* _Information_
━━━━━━

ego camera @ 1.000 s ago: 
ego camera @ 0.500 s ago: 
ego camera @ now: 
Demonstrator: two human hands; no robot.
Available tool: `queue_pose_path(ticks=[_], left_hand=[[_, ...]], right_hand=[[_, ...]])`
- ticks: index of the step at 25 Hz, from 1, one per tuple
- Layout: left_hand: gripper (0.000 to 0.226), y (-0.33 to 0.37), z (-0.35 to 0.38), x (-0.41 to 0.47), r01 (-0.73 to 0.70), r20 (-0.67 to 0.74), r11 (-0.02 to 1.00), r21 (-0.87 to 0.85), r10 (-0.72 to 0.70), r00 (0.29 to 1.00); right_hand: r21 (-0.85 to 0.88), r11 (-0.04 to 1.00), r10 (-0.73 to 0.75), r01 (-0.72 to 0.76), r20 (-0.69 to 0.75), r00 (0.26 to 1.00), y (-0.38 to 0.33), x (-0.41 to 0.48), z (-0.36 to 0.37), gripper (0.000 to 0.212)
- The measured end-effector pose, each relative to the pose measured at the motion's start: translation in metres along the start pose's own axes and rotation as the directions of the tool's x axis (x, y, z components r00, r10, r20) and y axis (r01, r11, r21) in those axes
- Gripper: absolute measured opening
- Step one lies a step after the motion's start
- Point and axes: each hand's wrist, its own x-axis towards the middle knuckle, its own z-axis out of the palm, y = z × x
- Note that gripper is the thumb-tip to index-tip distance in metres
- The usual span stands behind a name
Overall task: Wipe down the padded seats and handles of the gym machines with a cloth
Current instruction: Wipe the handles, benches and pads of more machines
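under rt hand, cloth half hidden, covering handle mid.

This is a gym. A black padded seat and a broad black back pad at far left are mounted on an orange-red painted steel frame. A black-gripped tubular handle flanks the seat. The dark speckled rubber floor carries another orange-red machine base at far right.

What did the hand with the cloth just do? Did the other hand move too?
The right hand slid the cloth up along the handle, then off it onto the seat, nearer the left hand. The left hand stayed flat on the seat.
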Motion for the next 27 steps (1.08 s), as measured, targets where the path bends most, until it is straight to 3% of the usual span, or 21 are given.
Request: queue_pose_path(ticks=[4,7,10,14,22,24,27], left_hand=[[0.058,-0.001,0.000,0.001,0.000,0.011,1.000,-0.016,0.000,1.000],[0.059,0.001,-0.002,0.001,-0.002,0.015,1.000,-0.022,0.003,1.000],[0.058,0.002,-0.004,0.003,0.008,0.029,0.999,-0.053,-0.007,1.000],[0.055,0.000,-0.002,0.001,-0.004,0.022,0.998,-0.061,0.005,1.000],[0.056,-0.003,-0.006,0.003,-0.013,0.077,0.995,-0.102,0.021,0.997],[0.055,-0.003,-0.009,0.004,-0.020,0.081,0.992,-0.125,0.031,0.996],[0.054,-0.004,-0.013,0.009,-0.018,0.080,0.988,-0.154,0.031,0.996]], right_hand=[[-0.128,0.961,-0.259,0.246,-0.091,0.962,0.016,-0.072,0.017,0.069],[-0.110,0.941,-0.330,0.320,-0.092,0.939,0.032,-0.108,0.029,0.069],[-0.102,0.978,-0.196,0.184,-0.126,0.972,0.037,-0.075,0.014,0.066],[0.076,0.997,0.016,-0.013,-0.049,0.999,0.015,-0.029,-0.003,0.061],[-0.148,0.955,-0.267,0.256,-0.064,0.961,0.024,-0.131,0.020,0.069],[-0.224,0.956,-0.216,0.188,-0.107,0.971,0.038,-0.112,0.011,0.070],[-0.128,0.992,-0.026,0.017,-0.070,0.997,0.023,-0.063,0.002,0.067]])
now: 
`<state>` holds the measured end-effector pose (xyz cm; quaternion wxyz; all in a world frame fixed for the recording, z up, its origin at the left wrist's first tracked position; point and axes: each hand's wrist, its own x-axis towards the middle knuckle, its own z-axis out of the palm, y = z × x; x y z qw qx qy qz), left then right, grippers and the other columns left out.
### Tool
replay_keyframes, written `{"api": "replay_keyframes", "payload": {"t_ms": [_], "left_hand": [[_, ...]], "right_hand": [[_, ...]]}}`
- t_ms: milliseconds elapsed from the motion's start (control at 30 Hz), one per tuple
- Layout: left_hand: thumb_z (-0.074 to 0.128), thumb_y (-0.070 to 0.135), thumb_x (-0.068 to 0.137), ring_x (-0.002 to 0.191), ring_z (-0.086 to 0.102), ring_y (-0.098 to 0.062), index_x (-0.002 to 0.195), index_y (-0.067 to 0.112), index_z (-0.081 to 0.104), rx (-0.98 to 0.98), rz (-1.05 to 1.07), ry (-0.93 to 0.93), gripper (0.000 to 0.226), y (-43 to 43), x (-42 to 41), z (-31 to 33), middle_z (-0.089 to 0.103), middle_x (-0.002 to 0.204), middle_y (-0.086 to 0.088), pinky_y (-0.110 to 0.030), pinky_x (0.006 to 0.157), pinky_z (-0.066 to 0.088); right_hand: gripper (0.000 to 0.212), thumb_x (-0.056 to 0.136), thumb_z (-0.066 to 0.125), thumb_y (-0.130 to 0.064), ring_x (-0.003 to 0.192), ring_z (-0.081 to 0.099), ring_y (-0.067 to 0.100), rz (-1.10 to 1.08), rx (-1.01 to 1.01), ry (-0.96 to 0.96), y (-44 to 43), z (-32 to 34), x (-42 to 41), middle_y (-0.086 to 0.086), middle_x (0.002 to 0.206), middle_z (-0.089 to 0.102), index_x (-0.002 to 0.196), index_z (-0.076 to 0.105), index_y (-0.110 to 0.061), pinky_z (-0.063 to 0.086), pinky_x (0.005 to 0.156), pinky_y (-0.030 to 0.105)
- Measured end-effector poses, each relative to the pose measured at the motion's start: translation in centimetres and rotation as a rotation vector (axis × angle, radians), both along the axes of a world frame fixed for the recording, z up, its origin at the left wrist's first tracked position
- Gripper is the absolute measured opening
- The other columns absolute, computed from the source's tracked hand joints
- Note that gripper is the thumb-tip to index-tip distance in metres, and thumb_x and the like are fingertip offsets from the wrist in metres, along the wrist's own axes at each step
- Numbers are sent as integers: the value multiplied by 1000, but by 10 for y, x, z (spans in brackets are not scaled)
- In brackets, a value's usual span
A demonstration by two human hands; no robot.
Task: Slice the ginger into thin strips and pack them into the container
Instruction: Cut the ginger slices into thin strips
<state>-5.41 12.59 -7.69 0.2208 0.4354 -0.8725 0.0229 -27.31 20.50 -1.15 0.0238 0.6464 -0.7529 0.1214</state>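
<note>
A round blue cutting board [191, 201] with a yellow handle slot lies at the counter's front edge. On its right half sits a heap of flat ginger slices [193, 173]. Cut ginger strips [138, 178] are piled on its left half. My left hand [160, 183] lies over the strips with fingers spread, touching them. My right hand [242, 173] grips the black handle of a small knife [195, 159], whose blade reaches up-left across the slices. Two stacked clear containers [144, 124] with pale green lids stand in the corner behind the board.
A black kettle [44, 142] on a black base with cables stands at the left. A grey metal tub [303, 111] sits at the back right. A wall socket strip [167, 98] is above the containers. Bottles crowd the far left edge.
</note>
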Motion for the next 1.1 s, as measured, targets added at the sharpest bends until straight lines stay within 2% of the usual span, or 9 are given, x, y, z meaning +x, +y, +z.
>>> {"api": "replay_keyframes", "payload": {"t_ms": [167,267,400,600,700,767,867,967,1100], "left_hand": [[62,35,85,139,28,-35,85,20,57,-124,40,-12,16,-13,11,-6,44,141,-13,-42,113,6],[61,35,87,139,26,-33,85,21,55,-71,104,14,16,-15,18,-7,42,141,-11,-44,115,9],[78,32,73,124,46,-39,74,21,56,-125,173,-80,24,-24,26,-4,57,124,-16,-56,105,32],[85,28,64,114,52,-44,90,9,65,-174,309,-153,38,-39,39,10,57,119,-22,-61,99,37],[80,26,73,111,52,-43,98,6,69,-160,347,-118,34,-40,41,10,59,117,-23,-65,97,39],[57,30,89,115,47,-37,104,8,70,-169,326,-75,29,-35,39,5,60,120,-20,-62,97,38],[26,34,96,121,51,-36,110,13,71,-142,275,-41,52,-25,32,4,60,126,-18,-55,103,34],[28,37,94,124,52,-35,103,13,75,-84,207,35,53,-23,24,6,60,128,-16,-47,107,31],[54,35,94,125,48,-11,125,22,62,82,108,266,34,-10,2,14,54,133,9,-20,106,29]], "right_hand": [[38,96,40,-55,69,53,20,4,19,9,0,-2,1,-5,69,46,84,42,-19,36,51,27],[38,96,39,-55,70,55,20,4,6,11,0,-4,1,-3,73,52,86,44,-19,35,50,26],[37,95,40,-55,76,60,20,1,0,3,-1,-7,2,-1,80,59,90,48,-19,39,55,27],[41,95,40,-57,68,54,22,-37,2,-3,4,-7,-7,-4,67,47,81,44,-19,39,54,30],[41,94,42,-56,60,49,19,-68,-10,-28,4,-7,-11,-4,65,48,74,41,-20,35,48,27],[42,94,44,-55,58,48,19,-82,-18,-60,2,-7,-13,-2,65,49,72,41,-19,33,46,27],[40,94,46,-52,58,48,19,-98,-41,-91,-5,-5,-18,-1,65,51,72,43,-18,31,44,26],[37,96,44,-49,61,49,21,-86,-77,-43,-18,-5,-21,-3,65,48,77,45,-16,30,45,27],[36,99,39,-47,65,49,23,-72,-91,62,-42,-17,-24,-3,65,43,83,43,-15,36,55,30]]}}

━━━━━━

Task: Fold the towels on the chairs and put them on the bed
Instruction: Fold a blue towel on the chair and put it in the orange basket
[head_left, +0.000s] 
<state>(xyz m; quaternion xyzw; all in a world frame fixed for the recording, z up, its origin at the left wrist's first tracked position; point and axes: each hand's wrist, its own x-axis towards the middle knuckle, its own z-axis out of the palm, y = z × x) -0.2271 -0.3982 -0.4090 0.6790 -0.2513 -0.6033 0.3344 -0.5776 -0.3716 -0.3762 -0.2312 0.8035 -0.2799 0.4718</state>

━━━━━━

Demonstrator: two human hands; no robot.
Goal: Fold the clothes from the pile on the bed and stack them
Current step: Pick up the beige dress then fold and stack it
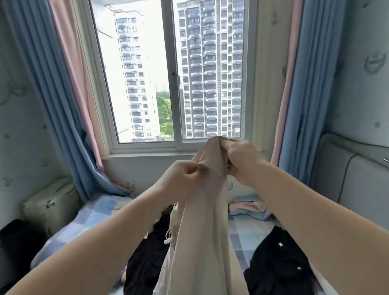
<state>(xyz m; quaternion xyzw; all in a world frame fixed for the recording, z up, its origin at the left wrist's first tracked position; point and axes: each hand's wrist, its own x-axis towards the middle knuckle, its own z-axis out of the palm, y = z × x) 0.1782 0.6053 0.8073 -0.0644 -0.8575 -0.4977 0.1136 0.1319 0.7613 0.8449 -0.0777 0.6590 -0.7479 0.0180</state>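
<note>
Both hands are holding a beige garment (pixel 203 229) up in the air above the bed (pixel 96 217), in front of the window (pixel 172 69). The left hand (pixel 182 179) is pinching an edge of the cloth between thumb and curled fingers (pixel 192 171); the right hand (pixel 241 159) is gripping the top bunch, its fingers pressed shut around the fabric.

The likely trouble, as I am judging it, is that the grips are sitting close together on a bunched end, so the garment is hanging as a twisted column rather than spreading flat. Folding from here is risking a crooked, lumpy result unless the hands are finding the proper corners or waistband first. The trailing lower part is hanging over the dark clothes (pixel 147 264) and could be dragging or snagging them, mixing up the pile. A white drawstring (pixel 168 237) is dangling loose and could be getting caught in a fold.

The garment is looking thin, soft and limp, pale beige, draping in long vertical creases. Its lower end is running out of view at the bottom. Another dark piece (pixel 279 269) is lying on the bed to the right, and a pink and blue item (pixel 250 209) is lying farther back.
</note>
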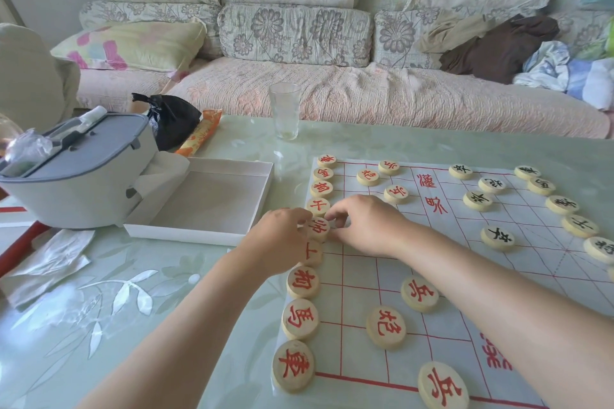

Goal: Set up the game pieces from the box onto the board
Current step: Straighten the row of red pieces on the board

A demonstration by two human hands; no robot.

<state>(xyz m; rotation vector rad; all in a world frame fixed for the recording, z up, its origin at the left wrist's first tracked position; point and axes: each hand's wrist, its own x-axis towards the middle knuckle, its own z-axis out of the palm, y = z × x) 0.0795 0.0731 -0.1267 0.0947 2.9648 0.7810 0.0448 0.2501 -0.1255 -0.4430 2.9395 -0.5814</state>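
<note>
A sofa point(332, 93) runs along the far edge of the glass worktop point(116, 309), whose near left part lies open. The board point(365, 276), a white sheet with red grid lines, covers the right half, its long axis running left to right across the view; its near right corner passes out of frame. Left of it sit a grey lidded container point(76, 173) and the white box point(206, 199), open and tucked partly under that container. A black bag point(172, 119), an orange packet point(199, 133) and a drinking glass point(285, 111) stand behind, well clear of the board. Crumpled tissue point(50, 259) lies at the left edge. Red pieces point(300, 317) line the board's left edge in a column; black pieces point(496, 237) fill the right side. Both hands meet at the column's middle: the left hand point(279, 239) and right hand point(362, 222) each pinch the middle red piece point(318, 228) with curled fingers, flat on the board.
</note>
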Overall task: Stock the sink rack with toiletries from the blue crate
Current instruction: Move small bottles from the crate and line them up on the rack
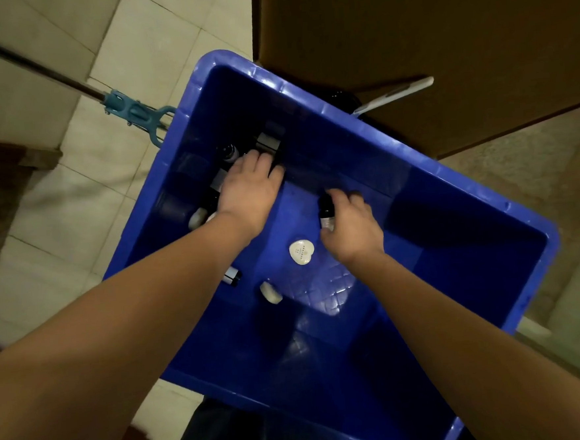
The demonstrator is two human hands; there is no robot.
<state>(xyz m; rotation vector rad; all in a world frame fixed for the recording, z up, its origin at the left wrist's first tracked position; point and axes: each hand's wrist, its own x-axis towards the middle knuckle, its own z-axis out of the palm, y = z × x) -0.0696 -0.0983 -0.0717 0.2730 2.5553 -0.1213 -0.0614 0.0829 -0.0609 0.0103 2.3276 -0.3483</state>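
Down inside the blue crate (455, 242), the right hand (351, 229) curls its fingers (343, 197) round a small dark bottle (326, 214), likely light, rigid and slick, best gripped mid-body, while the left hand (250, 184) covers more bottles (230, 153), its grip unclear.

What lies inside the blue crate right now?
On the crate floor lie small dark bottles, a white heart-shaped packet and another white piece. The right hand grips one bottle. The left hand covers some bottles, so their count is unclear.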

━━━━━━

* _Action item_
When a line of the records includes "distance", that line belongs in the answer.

* _Exercise answer_
- Note that gripper is the thumb-tip to index-tip distance in metres
- Note that gripper is the thumb-tip to index-tip distance in metres, and thumb_x and the like are fingertip offsets from the wrist in metres, along the wrist's own axes at each step

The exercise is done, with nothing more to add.